Either Gov. Jim Justice is confused or I am. His idea of the governor’s job and mine don’t seem to mesh. I view the governor like a basketball coach, coaching players from the team bench. He appears to want to coach state government from the parking lot and communicate with players by flip phone. That raises the question if he’s really doing what’s necessary to deliver an upturn in our state’s economy or if he’s benefiting from happenstance.
West Virginia MetroNews reported that the governor, during a Beckley news conference last Wednesday, listed his administration’s accomplishments as, “ ‘... West Virginia’s revenue numbers are breaking records,’ which he attributed to robust generation of severance taxes, corporate net income taxes, personal income taxes, sales taxes and lower unemployment ... .”
OK, but those aren’t his administration’s accomplishments. After all, what part did the governor play in generation of severance taxes? No one working for the state dug any coal or drilled for gas. Same with the other revenue sources. Increases there are the results of the activities of hard-working West Virginians.
Our governor’s job is to enforce the laws, collect taxes, report them and spend them on services that he and the Legislature have agreed upon, which, in turn, creates the environment where we can flourish. For that, they work together in Charleston and hash it out because our constitution says so.
But our current governor apparently lives in Greenbrier County and shows up sporadically, even when the Legislature is in session.
But I can’t be too harsh. Many business owners are often trapped in the same stinking thinking. They think if sales are going up, then they’re doing their job, right? Not really. Sales can be going up because of outside forces.
Demand for chicken dinners at a restaurant can go up if a new road opens delivering more customers. Conversely, divert traffic by building an interstate around a town and sales drop.
And even if the governor and Legislature create a perfect environment, that doesn’t guarantee we will prosper. The demand for fossil fuels is largely outside our control, regardless of who is governor.
It’s like a salesperson in business. You can’t measure their effectiveness solely by the sales dollars they generate. After all, who tells them what to sell, to whom to sell it, where to sell and at what price to sell it? Management does.
So, a poor salesperson can sell their heart out and still have low results. On the flip side, they can do little or nothing, yet have great results because of their customers’ increasing demand for a particular product.
Same with a governor. As we can’t measure a salesperson’s performance simply by gross sales, we can’t measure a governor’s success simply by economic performance or lack of it. We must look deeper.
Are they performing the activities that should lead to increased sales? Is the salesperson making their calls? Is our governor showing up to work?
The first job of the leader is to lead the team, and you can’t lead if you’re not there. Some may wonder about multinational corporations with operations all over the world. Well, each location has a leader who is there, and they report to the leader above them. It’s delegation. But when we reach the top, the leader of the leaders must be there and doing their job. They can’t phone it in.

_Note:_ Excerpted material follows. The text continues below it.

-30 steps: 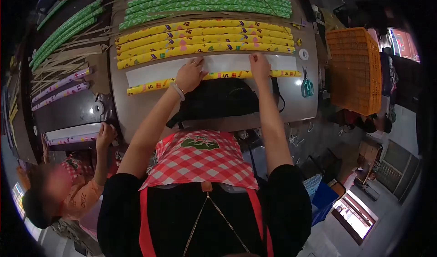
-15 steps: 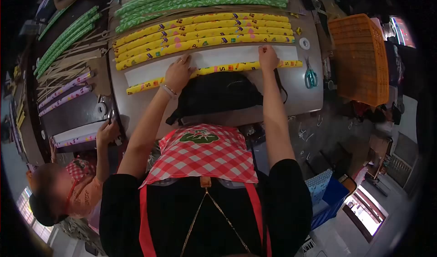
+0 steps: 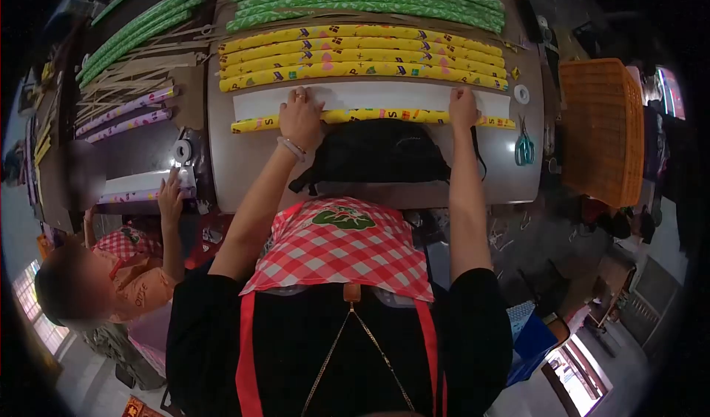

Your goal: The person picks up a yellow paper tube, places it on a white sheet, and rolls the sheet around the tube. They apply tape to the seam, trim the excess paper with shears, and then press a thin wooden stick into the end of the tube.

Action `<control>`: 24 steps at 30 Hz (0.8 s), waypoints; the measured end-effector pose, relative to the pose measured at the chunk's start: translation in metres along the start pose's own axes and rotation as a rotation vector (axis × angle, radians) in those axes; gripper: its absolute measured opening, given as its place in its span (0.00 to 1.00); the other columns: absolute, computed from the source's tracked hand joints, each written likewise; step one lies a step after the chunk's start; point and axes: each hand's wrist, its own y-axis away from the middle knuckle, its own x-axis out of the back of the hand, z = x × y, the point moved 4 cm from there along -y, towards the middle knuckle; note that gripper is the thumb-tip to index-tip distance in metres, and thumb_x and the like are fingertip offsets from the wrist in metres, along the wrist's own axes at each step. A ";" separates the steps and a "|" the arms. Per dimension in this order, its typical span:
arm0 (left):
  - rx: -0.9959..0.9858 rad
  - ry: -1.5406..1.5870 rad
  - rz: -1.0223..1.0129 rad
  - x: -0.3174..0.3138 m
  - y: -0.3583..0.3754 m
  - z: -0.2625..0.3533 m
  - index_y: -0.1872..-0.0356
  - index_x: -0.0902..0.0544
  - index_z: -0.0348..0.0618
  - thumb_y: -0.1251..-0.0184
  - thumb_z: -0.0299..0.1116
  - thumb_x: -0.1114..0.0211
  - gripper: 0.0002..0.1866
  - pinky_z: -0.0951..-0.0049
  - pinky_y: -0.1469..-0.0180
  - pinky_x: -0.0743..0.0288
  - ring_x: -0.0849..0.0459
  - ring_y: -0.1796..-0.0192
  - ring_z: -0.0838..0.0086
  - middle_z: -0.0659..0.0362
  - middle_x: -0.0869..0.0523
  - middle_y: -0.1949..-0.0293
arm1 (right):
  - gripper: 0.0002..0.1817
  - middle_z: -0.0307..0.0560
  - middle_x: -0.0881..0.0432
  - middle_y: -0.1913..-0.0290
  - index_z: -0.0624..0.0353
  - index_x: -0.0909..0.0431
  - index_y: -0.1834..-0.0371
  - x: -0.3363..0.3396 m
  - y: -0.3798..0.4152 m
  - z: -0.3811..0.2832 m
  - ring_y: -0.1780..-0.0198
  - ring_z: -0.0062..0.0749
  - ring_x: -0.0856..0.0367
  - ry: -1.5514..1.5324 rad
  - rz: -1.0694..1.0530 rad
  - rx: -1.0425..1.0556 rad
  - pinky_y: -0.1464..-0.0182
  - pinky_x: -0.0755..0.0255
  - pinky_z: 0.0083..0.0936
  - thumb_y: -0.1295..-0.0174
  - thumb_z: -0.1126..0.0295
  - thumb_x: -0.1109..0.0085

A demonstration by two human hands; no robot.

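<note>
A sheet of wrapping paper [image 3: 384, 97] lies white side up across the table, its near edge a yellow printed roll [image 3: 355, 115]. My left hand [image 3: 299, 117] is on the left part of this paper, fingers bent over it. Farther right, my right hand [image 3: 464, 108] has its fingers curled closed on the same paper. Both thumbs are partly hidden. A black bag [image 3: 381, 154] lies between my forearms, just below the roll. Beyond the sheet, several yellow paper rolls [image 3: 362, 70] lie side by side.
Green rolls [image 3: 370, 1] lie at the table's far side. Tape [image 3: 521, 94] and teal scissors [image 3: 524, 149] are at the right, with an orange crate [image 3: 600, 132] beyond the edge. At left, a co-worker's hand [image 3: 170, 195] touches purple paper [image 3: 140, 195]; thin strips [image 3: 133, 80] lie behind.
The view has shifted, so the table appears farther right. My hands stay on the wrapping paper, which lies straighter in view. The co-worker's hand now lies flatter on the purple paper.
</note>
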 end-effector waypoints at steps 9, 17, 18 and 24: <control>0.217 -0.013 0.116 -0.019 0.004 -0.032 0.59 0.28 0.36 0.40 0.46 0.49 0.20 0.58 0.60 0.28 0.28 0.51 0.63 0.52 0.26 0.56 | 0.10 0.41 0.25 0.64 0.50 0.29 0.67 -0.003 -0.004 0.004 0.60 0.41 0.27 0.043 -0.013 0.052 0.58 0.40 0.46 0.44 0.57 0.53; 0.284 0.116 0.356 0.009 0.031 -0.101 0.64 0.24 0.35 0.42 0.40 0.45 0.16 0.62 0.59 0.29 0.25 0.56 0.59 0.49 0.23 0.60 | 0.13 0.41 0.22 0.67 0.54 0.25 0.67 0.011 0.001 -0.007 0.64 0.37 0.23 0.052 0.110 0.166 0.63 0.33 0.36 0.44 0.57 0.50; 0.360 0.229 0.393 0.010 0.035 -0.114 0.64 0.23 0.35 0.43 0.37 0.44 0.14 0.62 0.59 0.29 0.24 0.58 0.58 0.49 0.22 0.62 | 0.13 0.41 0.22 0.67 0.54 0.25 0.67 0.015 0.005 -0.013 0.64 0.37 0.23 0.046 0.103 0.175 0.63 0.33 0.36 0.44 0.57 0.50; 0.630 0.603 0.371 -0.013 0.038 -0.191 0.64 0.20 0.34 0.46 0.34 0.40 0.13 0.71 0.67 0.28 0.20 0.69 0.67 0.53 0.18 0.70 | 0.10 0.45 0.22 0.71 0.59 0.25 0.67 0.019 0.040 -0.081 0.68 0.34 0.23 -0.389 -0.176 0.391 0.65 0.30 0.26 0.45 0.64 0.45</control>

Yes, revenue has increased, but it doesn’t seem to have been as a result of our governor’s activities. You can’t lead the team in Charleston if you’re not in Charleston any more than the basketball coach can lead their team if they are in the parking lot, instead of on the bench.
Your team is in Charleston, governor. That’s where you should be. Our state constitution even says that. If you can’t grasp that, well, maybe you shouldn’t be governor.